= 2002 South Lakeland District Council election =

2002 UK local government election

Results of the 2002 South Lakeland District Council election

The 2002 South Lakeland District Council election took place on 2 May 2002 to elect members of South Lakeland District Council in Cumbria, England. One third of the council was up for election and the council stayed under no overall control.

After the election, the composition of the council was:
- Liberal Democrat 21
- Conservative 19
- Labour 9
- Independent 3

==Background==
Before the election the Liberal Democrats were the largest group on the council, but no party had a majority. 14 of the seats being contested were in Kendal, with the Liberal Democrats defending 9 of the 18 seats which were up for election. 3 councillors stood down at the election, Liberal Democrat John Sudholme of Kendal Castle ward, Labour's Jim Blamire of Kendal Underley and independent Philip Ball of Kendal Oxenholme.

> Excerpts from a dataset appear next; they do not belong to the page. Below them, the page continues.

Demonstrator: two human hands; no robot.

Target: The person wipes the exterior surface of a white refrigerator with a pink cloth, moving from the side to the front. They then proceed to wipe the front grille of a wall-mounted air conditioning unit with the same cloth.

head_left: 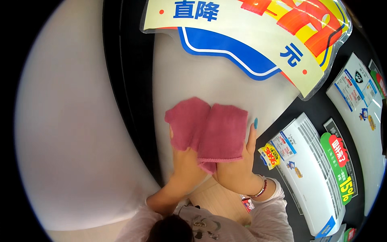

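Observation:
A folded pink cloth (223, 131) lies over the fingers of both my hands, against a smooth pale panel (173, 76). My left hand (184, 163) is on the cloth's left part, its fingers mostly covered. Beside it, my right hand (234, 174) holds the right part, where the cloth's stitched hem crosses the back of the hand. One finger of that hand sticks out past the cloth's right edge, showing a blue nail. A beaded bracelet (262, 189) circles my right wrist. How the hidden fingers grip the cloth is not visible.
A large colourful sign (234, 40) hangs over the panel's upper part. Left of a black vertical gap (135, 80) stands another pale panel (72, 121). White air conditioner units (310, 173) with labels are mounted on the dark wall at right. Below shows a light wooden floor (219, 199).

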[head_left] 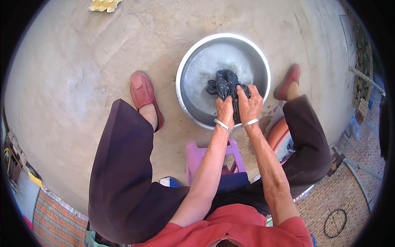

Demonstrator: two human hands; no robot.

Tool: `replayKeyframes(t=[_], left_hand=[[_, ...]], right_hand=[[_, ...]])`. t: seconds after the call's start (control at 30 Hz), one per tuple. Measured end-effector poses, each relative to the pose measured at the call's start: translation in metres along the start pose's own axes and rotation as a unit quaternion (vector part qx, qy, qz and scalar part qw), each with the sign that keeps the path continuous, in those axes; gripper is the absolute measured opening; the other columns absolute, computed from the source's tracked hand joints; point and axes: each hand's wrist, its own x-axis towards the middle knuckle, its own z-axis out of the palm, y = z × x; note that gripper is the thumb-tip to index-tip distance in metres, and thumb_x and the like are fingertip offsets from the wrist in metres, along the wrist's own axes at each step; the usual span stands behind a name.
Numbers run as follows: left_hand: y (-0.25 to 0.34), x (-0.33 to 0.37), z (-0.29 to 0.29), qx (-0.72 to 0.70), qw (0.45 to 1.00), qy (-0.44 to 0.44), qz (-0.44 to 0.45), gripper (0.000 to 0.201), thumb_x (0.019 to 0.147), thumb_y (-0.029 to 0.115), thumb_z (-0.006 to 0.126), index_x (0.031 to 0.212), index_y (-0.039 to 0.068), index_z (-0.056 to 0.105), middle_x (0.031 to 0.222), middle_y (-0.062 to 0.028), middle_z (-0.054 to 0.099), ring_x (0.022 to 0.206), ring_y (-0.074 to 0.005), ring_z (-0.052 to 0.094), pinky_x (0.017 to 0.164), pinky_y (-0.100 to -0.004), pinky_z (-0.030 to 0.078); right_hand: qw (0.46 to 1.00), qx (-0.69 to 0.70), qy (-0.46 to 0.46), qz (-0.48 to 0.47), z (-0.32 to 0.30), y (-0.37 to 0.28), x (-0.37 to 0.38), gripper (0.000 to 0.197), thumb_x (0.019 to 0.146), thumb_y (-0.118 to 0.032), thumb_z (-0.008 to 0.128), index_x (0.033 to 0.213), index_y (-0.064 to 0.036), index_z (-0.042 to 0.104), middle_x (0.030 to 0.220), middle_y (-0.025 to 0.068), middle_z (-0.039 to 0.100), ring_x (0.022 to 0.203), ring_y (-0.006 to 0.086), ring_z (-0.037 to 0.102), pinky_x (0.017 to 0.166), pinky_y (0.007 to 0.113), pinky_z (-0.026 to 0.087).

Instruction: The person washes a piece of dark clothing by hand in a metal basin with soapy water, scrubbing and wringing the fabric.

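A wet black cloth (pixel 226 79) is bunched up over a large round metal basin (pixel 184 98) that holds cloudy, sudsy water (pixel 201 66). My left hand (pixel 224 110) grips one part of the cloth near the basin's front wall, its fingers closed. Beside it, my right hand (pixel 249 103) is wrapped round another part, with the thumb on top. Some of the cloth hangs between the two hands, and its far end reaches down to the water. Both wrists carry a silver bangle.
A purple plastic stool (pixel 193 158) stands just in front of me, below my forearms. To its right is an orange-red basin (pixel 278 135), partly hidden by my leg. My feet in red shoes (pixel 142 91) flank the metal basin. A yellow piece (pixel 104 5) lies at the far left.
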Motion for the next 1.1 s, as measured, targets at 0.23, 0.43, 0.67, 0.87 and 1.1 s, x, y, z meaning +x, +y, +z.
replayKeyframes(t=[0.23, 0.43, 0.67, 0.87, 1.1], left_hand=[[0.004, 0.003, -0.016, 0.034, 0.998, 0.009, -0.048, 0.014, 0.085, 0.01, 0.062, 0.096, 0.002, 0.062, 0.09, -0.006, 0.063, 0.077, -0.0177, 0.063, 0.065, -0.0315, 0.053], [0.008, -0.001, -0.004, -0.01, 1.0, 0.005, -0.018, 0.021, 0.087, 0.013, 0.057, 0.102, 0.0, 0.064, 0.094, -0.0063, 0.065, 0.08, -0.0169, 0.064, 0.07, -0.0316, 0.053], [0.005, 0.002, -0.025, 0.028, 0.997, -0.002, -0.068, 0.02, 0.087, 0.013, 0.058, 0.103, 0.0, 0.061, 0.098, -0.0085, 0.064, 0.086, -0.0213, 0.065, 0.074, -0.0357, 0.055], [0.011, -0.01, 0.017, -0.026, 0.998, 0.046, -0.013, 0.018, 0.084, 0.007, 0.057, 0.098, -0.002, 0.062, 0.089, -0.0051, 0.062, 0.078, -0.0152, 0.061, 0.071, -0.031, 0.051], [-0.002, 0.03, -0.066, -0.081, 0.992, -0.089, -0.028, 0.01, 0.088, 0.014, 0.062, 0.088, 0.004, 0.064, 0.078, -0.0006, 0.061, 0.063, -0.0128, 0.058, 0.056, -0.0299, 0.049]], right_hand=[[0.998, -0.045, 0.007, -0.041, 0.008, -0.003, -0.01, 0.028, 0.078, -0.028, 0.069, 0.076, -0.0009, 0.065, 0.076, 0.0179, 0.062, 0.075, 0.0383, 0.061, 0.064, 0.045, 0.046], [0.997, -0.06, -0.03, -0.027, 0.003, -0.009, -0.001, 0.034, 0.084, -0.031, 0.066, 0.08, 0.0016, 0.06, 0.081, 0.019, 0.062, 0.075, 0.0413, 0.059, 0.065, 0.045, 0.045], [0.996, -0.048, -0.03, -0.066, 0.01, -0.005, -0.02, 0.027, 0.077, -0.028, 0.071, 0.079, -0.0018, 0.067, 0.071, 0.0173, 0.06, 0.07, 0.0377, 0.059, 0.063, 0.044, 0.047], [0.998, -0.048, 0.018, 0.044, 0.001, 0.001, 0.017, 0.037, 0.084, -0.032, 0.065, 0.074, 0.0024, 0.06, 0.068, 0.0241, 0.057, 0.063, 0.0419, 0.056, 0.059, 0.044, 0.044], [0.994, 0.036, -0.004, -0.104, 0.02, -0.036, -0.044, 0.022, 0.076, -0.02, 0.072, 0.068, -0.0035, 0.059, 0.068, 0.0119, 0.056, 0.066, 0.0328, 0.056, 0.058, 0.044, 0.042]])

Issues in the election included plans to move council housing from the direct control of the council, with Labour opposing the move and both the Conservatives and Liberal Democrats supporting it. Other issues included improving the council finances, increasing recycling, parking and social exclusion.

==Election result==
The results saw little change in the party balance on the council, with the only net change being the Conservatives going up by 1 seat to 19 councillors, at the expense of the independents, who dropped to 3 seats. Close results came in Kendal Nether, where Labour gained a seat from the Liberal Democrats by 7 votes after a recount, and Kendal Highgate, where the Liberal Democrats took a seat from Labour by 13 votes.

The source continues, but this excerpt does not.